● Action item
Would you print exactly the lines that begin the listing and continue through the line holding "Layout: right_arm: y"? No pictures, please.
- - - -
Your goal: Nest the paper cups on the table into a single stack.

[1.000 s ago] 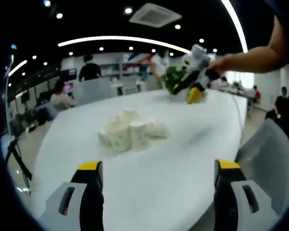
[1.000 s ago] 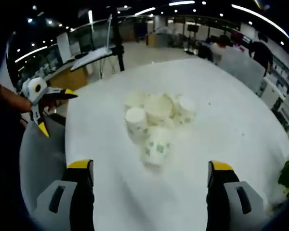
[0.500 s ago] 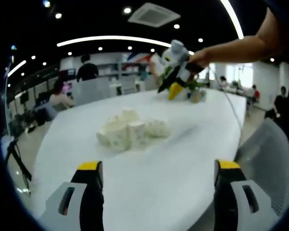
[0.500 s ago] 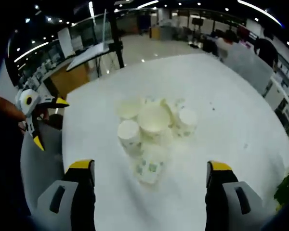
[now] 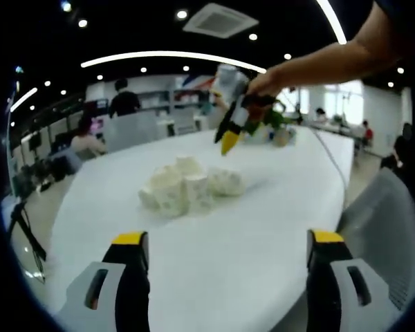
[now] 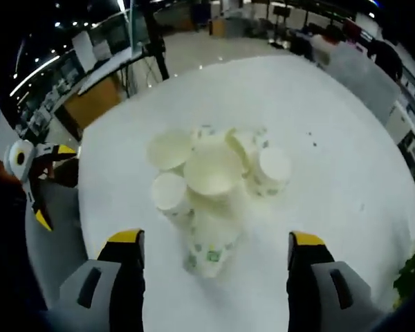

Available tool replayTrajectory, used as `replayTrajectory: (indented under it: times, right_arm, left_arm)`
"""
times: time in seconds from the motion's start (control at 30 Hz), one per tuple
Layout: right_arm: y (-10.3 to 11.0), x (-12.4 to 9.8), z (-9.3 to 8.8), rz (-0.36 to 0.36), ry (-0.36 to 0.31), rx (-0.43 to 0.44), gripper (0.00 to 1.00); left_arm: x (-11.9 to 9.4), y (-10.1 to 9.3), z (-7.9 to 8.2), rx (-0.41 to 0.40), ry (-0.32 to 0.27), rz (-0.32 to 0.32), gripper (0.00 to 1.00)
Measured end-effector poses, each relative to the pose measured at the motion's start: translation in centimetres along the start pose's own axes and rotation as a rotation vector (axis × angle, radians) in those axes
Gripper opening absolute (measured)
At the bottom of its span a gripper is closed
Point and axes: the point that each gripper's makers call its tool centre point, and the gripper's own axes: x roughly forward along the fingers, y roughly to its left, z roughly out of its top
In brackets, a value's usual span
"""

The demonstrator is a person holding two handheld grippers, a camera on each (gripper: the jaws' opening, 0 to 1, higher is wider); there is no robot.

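Cups [image 6: 211, 176] cluster on the table [image 6: 332, 138] just ahead of the right gripper [image 6: 216, 247], jaws apart, empty. Left gripper [image 5: 223, 247] gapes too, farther back.

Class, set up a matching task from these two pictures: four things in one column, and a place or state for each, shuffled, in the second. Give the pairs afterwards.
Things
1. cups
2. right tool
3. left tool
4. plant

Place or state
A. off the table's edge, jaws open
B. clustered mid-table, not yet stacked
C. far end of the table
D. in the air above the cups, held by a hand

Pairs: 1-B, 2-D, 3-A, 4-C
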Motion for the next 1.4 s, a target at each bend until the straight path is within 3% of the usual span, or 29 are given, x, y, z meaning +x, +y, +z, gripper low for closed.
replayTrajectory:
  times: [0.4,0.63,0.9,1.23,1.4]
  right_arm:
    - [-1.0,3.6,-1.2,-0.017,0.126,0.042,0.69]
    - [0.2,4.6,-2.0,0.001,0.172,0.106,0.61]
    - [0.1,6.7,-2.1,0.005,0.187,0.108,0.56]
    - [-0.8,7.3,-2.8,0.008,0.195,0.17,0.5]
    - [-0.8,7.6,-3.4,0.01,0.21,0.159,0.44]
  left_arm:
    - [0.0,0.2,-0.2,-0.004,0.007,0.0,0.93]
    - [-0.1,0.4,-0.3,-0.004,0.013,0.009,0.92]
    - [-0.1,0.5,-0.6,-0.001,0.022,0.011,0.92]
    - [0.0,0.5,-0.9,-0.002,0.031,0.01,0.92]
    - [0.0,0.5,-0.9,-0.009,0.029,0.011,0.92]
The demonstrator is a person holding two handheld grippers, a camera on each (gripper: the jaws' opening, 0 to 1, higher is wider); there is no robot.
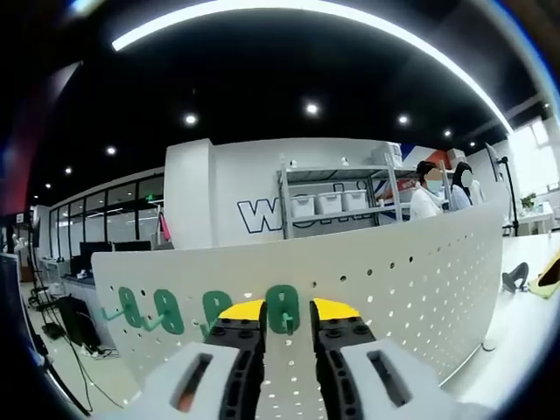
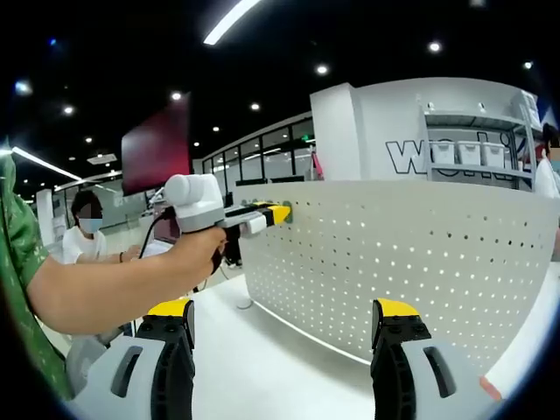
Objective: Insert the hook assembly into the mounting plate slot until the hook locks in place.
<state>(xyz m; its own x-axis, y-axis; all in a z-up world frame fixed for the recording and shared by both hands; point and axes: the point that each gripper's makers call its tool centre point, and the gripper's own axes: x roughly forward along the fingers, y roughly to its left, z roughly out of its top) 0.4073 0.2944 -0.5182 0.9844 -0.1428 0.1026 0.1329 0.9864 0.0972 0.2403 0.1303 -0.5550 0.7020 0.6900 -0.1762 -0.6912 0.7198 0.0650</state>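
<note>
Gripping a green hook point(image 1: 282, 308) against pegboard point(image 1: 394, 271).

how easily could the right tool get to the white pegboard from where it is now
Probably yes: the right tool is open and empty, and only bare white tabletop lies between it and the pegboard. The left tool works off to one side.

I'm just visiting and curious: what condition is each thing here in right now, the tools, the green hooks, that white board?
Left gripper: fingers closed on the green hook, up against the board.
Held green hook: upright between the fingers, at the board face.
Other green hooks: three, already hung on the board.
White pegboard: standing upright.
Right gripper: fingers wide open, holding nothing.
</note>
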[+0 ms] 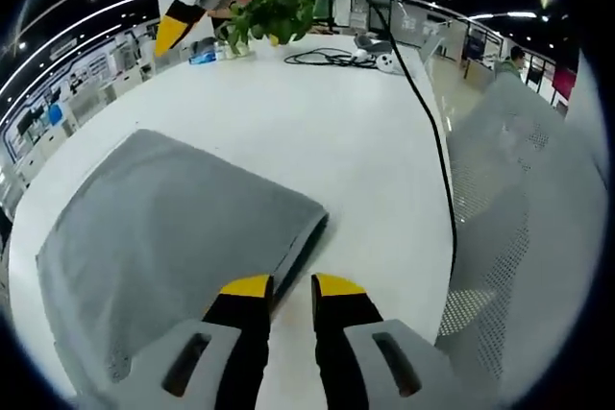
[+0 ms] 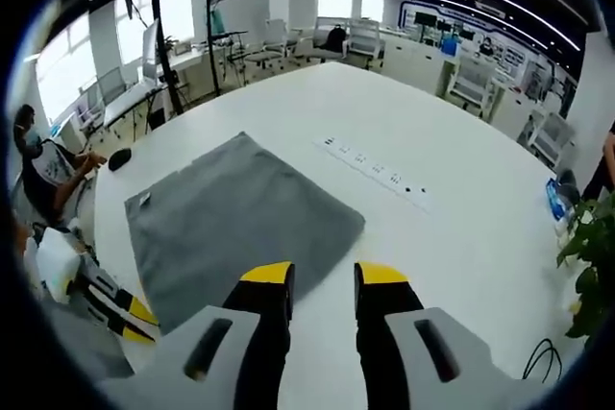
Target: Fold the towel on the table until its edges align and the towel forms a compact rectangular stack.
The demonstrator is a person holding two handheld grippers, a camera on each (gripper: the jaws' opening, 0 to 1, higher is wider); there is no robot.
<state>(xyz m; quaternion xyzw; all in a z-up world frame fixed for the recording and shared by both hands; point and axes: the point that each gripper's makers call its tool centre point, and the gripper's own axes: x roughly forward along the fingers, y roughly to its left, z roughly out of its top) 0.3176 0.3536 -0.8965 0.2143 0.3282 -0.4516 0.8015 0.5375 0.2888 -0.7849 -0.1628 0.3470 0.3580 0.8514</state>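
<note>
The fingers of the left gripper [image 1: 291, 287] are seen slightly apart with nothing between them, just beside the near corner of one grey towel [image 1: 173, 237]. The fingers of the right gripper [image 2: 324, 276] are likewise parted and empty, near the towel's edge. The single towel is laid folded flat on the white counter [image 1: 327, 132]. Farther off, one potted plant [image 1: 269, 14] and one black cable [image 1: 428, 112] are seen on the counter.
</note>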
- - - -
● Answer to this exercise
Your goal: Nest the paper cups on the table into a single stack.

[1.000 s ago] 
[1.000 s ago] 
[0.500 s ago] 
[0.500 s ago] 
[now] 
[now] 

Available tool replayTrajectory, used as `replayTrajectory: (indented under it: times, right_arm, left_arm)`
"""
times: time in seconds from the motion's start (control at 30 Hz), one per tuple
Layout: right_arm: y (-10.3 to 11.0), x (-12.4 to 9.8), z (-9.3 to 8.8), rz (-0.36 to 0.36), ry (-0.36 to 0.31), rx (-0.43 to 0.44), gripper (0.00 to 1.00); left_arm: x (-11.9 to 9.4), y (-10.1 to 9.3), z (-7.9 to 8.2), rx (-0.41 to 0.40), ry (-0.32 to 0.27), rz (-0.32 to 0.32), gripper (0.00 to 1.00)

The response to the exercise is complete.